E não adianta negar. É mais um dia vivido. Está claro no seu tom de pele tudo que fizera. Leva no sorriso o amarelo do desgaste. Nasceu , pronto ! O relógio começa a cantar. Tic – tac. Você cresce e amadurece, o relógio tic – tac. Até um certo ponto o tic – tac é mudo é desprezado. Com o passar do cantarolar, seu tom grave pesa sobre essas pobres vidas. Até que um dia o tic – tac se cala de vez. Mas até ele se calar, já ouviu muita coisa.
Ouviu que alguém, viveu e nunca se olhou no espelho. Não no espelho de vidro, que se quebra com tamanha descompostura. E sim no espelho da alma. Quem não guarda dragões e feridas dentro de si, que se cutucadas, jorram sangue pelas veias, dilatam as mais cruas sensações. De nojo, injúria e renegação.
É o medo de não ser aceito. E quando não se tem massa e moldes, se moldam em historias bem sorrateiras. Criam pessoas que não existem, lugares e acontecimentos. Isso vira caso de doença. E onde fica a busca pela aprimoração? Enjaulada dentro de um corpo nú no sereno frio, em uma cela de um forte antigo beira mar. È mais fácil trancar toda e qualquer vontade de mudar. E ali dentro , no mundo imaginário se muda. De roupa, vestido e poesia. Se olha no espelho e se vê bonito. Penteia os cabelos e sai rua afora. Vestindo a máscara que só ele vê. Refletindo pureza, harmonia e arrogância.
Está desconte com o tempo de hoje. Com a impossibilidade de transgressão. Acorda, se olha no espelho e vai trabalhar. Leva duas horas entre bicicleta, paciência, tempo, ônibus, paciência e caminhada. Chega exaustivo no emprego dos sonhos e propriamente ao tempo e quesitos.

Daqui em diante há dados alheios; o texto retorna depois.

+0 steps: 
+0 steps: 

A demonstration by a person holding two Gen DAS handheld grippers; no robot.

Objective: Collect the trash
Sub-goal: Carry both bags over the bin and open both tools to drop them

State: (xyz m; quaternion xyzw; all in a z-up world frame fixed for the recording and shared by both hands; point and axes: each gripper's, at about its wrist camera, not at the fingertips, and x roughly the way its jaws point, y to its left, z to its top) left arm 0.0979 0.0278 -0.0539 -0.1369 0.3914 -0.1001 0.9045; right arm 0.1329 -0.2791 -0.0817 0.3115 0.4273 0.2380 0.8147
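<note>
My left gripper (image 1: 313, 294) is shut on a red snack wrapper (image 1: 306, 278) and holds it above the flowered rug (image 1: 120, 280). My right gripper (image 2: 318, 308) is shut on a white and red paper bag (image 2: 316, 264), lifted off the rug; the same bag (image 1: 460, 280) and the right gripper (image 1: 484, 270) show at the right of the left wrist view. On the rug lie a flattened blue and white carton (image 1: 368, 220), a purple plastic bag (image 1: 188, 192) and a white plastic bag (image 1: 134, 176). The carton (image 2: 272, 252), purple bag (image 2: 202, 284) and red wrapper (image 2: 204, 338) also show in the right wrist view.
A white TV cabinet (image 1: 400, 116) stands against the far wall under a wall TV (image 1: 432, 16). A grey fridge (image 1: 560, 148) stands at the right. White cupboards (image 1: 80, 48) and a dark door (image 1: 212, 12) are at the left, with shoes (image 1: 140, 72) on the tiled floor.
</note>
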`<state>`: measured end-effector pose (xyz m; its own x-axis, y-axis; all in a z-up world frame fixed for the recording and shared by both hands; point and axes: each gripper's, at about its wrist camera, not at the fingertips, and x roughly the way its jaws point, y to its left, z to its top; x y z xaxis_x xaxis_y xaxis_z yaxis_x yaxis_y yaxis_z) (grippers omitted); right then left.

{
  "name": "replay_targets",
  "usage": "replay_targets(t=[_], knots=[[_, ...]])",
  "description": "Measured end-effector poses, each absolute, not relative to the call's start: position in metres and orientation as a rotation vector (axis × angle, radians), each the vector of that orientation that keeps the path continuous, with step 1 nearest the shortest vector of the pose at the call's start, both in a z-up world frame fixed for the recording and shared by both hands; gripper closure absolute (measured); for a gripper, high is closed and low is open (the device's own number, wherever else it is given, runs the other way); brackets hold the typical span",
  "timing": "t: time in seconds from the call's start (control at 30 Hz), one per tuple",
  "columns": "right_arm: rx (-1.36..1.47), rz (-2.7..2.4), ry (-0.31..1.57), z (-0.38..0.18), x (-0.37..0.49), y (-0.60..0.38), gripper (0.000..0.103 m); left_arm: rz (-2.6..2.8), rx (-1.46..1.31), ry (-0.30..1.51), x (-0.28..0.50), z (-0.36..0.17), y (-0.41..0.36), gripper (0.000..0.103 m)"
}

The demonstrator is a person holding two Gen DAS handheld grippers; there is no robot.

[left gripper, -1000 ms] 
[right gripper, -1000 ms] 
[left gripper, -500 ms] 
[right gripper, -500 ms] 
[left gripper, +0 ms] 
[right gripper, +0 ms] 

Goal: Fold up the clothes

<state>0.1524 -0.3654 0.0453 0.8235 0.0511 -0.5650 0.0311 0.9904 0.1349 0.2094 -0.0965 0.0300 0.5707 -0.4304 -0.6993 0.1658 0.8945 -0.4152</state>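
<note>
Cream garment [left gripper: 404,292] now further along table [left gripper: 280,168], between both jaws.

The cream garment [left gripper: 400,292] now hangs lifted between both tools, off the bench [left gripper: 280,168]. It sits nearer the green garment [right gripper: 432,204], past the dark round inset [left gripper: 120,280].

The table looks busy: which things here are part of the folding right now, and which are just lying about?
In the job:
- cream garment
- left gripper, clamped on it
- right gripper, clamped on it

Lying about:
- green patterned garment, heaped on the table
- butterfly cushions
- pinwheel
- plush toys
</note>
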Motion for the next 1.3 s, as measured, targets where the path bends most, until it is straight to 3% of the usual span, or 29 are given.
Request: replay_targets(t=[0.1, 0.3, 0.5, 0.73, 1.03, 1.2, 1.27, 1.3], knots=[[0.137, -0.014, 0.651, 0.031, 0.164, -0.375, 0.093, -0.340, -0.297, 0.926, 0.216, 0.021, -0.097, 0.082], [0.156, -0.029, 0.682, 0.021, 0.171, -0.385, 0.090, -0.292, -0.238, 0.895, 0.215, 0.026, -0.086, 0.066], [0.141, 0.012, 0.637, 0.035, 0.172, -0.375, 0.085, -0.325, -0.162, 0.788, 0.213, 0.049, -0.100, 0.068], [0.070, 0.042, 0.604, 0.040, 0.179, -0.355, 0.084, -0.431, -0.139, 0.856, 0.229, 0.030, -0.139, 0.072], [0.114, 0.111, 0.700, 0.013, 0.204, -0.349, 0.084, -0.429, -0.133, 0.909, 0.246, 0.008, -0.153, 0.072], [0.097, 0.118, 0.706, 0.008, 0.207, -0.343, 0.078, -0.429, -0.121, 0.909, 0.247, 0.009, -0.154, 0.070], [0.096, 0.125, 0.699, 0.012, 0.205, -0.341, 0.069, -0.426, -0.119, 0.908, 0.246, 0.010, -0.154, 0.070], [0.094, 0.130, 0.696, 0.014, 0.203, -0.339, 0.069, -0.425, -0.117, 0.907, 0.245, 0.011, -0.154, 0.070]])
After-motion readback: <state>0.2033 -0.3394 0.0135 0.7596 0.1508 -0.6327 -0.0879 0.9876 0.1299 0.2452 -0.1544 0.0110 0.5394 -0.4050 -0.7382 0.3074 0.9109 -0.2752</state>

Sempre reclama que quer promoção. Não promoção de valores e sim de importância, já que ele faz teu salario com negócios para a empresa.
Tem um dia de expectativas e... Nada acontece. Normal isso acontecer. Será só mais um dia no ficheiro. Pode ser um dia qualquer , mas é um dia vivido. E mais duas horas entre caminhada, paciência, ônibus, paciência e bicicleta, chega em casa. Segue correndo pelos cômodos até o quarto. Ao chegar, abre uma caixa entalhada em madeira. No interior da caixa há tabaco e massala. No lado interno da tampa, um espelho. De reflexão invejável e angulação minimalista. Olhando de canto vê o homem na cela. Virando o espelho de cabeça pra baixo, o homem alcança quem ele quiser.